I thought, and decided.
—Yeah, I said.—You were just a baby.
I shared everything with Victor, even the stories that were only mine. He went into the crib beside me. There was never me; it was always us. We slept where we fell and ate whatever we could find and rob. We survived.
The streets were ours. No one could touch us. We knew every sound and warning, every escape route. We grabbed what we needed and ran. No looking back, no need to look left or right, we knew and expected everything. And we could escape without moving. Our dirt merged with the streets. We were made of Dublin muck.
We made a living. We robbed and helped, invented and begged. We were small, so hard to grab. We were pathetic - our mournful, crusted eyes hauled farthings and ha’pennies from purses and pockets. There were thousands of street arabs just like us; we were impossible to find. We were little princes of the streets, little packs of enterprise and cunning. We were often cold, always hungry but we kept on going going going.

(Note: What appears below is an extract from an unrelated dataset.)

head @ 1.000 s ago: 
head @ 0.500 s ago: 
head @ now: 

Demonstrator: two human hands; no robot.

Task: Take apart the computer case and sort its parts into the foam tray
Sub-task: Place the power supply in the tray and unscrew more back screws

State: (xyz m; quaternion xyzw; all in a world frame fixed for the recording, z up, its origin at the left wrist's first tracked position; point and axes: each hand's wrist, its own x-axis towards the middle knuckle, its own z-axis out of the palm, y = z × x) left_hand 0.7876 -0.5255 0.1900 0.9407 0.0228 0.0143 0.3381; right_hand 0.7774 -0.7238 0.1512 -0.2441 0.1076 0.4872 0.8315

We helped the tuggers. We pushed their basket cars for them when they were tired, the stooped men in dungereens and women in blue and pink smocks, the colours fading into sameness, uniforms provided by Mister Lipman, the Russian Jewman. They sang in the mornings when they set out from the yard, pushing the empty baskets. My hat is frozen to my head. My body’s like a lump of lead. They walked all day, out to where the rich lived, out further to the country towns, Lucan and Dundrum, Sutton and Man o’ War, to collect the unwanted clothes and delph, pans and bottles, jars and anything. My shoes are frozen to my feet from standing at your window. They tumbled everything into the baskets, made them heavy, and me and Victor were waiting for them for their last stretch home, the last mile to Mister Lipman’s scrap yard. They liked Lipman. He was fair. A decent man. And they liked us too. Our timing was always perfect. At the end of the day, when the cold was beginning to remind them that spring could be as cruel a bastard as winter, we’d come up from behind a wall at the bottom of one of the canal bridges and offer to push the rest of the way, or at the corner of Hill Street and Great Britain Street or the last stretch of the North Circular. The bridges and hills of the city paid our wages. We heaved a side of the cart each; we couldn’t see where we were going but that didn’t matter - we knew every cobble and rut of every street. We knew when to heave or hang on. And when the streets were tarred for the motor cars we knew where we were by the black blisters and stones under our feet.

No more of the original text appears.